Die Gefolgschaftserzeugungsmaschine

„Das Netz ist eine Gefolgschaftserzeugungsmaschine“, sagt der Physiker und Publizist Eduard Kaeser, der in seinem Lindauer Plenarvortrag den Gedankengang Bernhard Pörksens aufgriff. Diejenigen, die sich in sozialen Medien zusammenfänden und ihre gemeinsame Wahrheit konstruierten, beriefen sich „auf ein reales oder fiktives Wir“. Die eigene Gruppe wird zur Autorität, man konstruiert seine eigene Evidenz, die man gar nicht mehr an der Wirklichkeit messen muss, so Kaeser: „Fakt ist, was meiner eigenen Voreingenommenheit entspricht.“ Kaeser hält es zwar für zutreffend, dass nicht nur Wahrheiten, sondern selbst das, was wir „Fakten“ nennen, nichts unverrückbar Feststehendes sind. Fakten wie „Auf dem Mount Everest liegen Schnee und Eis“ oder „Es gibt keine letzte Primzahl“ beruhten auf erworbenem und kulturell grundiertem Wissen: „Alles Faktische ist schon kulturell gekocht“, so Kaeser.
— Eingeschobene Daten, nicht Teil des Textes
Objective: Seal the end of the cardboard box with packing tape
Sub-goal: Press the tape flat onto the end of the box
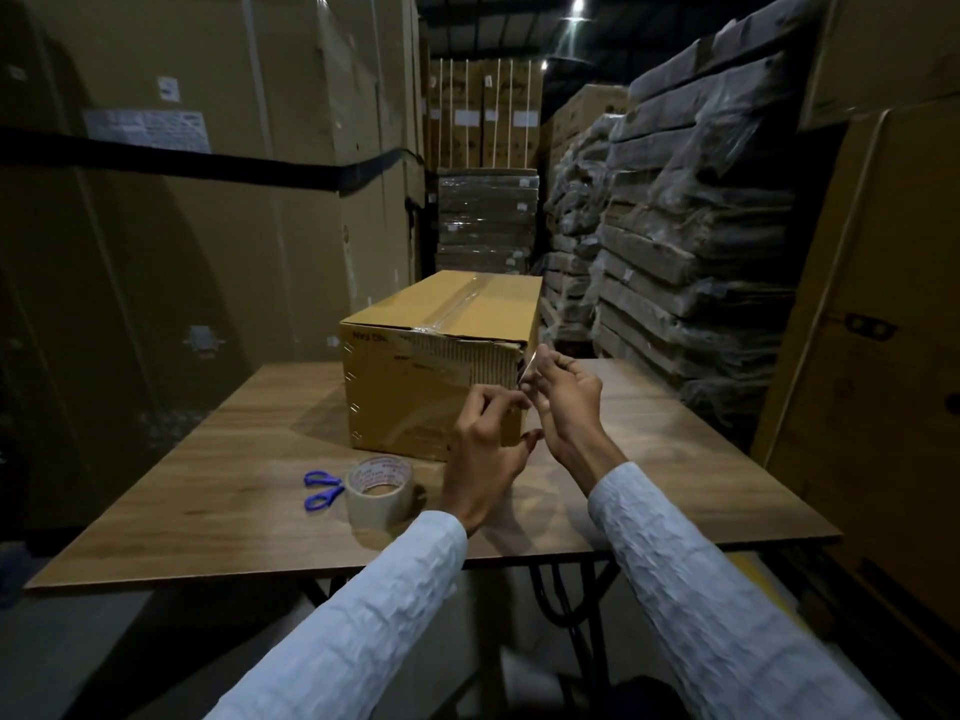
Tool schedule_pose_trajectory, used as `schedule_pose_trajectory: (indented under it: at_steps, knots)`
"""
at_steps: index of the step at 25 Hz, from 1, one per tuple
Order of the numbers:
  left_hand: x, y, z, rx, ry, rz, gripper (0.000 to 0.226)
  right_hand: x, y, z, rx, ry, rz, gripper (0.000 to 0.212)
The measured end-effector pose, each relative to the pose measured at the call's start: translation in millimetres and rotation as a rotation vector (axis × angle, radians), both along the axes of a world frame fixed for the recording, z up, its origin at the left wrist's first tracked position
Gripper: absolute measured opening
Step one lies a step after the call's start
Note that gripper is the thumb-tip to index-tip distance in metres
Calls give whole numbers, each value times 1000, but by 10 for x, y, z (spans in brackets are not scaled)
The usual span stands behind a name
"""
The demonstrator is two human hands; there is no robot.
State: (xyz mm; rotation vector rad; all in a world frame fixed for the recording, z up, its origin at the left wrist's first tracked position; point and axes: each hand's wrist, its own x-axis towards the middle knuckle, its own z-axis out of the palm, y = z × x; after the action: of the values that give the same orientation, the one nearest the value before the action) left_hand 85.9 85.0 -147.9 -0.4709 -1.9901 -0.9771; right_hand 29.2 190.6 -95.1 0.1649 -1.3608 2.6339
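A brown cardboard box [415,387] stands on the wooden table [208,491], clear tape running along its top seam and over its near end. A clear strip of tape [529,367] sticks out at the box's near right corner. My right hand [563,402] pinches the free end of that strip between thumb and fingers. Lower on the same corner, my left hand [488,454] has its fingertips on the tape and its thumb against the box edge. The roll of packing tape [379,491] lies flat on the table, left of my left wrist.
Blue-handled scissors [323,490] lie just left of the tape roll. Tall cardboard cartons [182,200] rise at the left and far right. Wrapped stacks of flat packs [675,226] fill the right behind the table. The table's near edge is below my forearms.
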Motion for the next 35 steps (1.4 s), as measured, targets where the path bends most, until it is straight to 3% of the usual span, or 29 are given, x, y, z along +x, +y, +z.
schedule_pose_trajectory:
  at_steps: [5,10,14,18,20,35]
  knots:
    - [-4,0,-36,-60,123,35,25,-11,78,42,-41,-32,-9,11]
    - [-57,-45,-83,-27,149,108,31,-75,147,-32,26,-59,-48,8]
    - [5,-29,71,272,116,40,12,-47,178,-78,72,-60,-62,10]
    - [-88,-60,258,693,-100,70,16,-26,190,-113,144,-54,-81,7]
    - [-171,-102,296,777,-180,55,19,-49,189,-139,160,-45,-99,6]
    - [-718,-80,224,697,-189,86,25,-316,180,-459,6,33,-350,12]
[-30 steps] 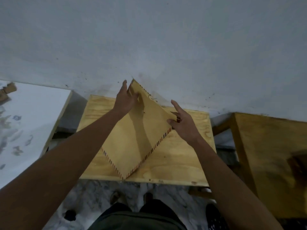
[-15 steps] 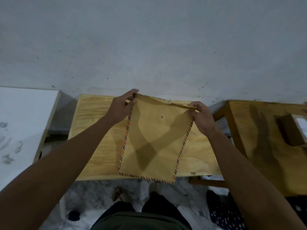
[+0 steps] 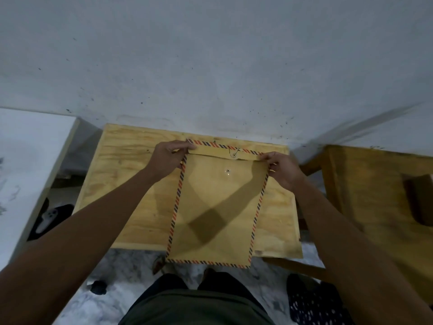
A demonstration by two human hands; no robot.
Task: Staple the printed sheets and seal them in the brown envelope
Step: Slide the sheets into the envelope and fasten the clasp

Die Dekonstruktion übertrieben

Es sei das Verdienst der Postmoderne gewesen, dass sie auf diese Konstruiertheit von Fakten aufmerksam gemacht und damit einer Vielfalt von Deutungen, einem Wahrheitspluralismus den Weg geebnet habe. „Doch etwas ist schief gelaufen“, stellt Kaeser fest. Ebenso wie Pörksen hat er das bange Gefühl, dass wir es mit der „Dekonstruktion“ von Wahrheiten übertrieben haben. Denn Wahrheiten, so Kaeser, müssen zwar von uns selbst geschaffen, „konsolidiert“ werden, aber das bedeutet nicht, dass sie beliebig sind. Mit dem Aufstieg der Wissenschaft etablierte sich seit der Renaissance eine Methode, Wahrheit nach nachvollziehbaren Regeln und Methoden zu suchen: systematische Beobachtung, Experiment, Computersimulation. „Das war eine Errungenschaft“, stellt Kaeser bei allem Wahrheitsrelativismus klar. Und: „Diese Errungenschaft ist heute akut gefährdet.“

Noch bis zum 19. April 2019 finden die 69. Lindauer Psychotherapiewochen statt. Ab dem 14. April widmet sich die Fortbildung dem Thema „Schöne digitale Welt“.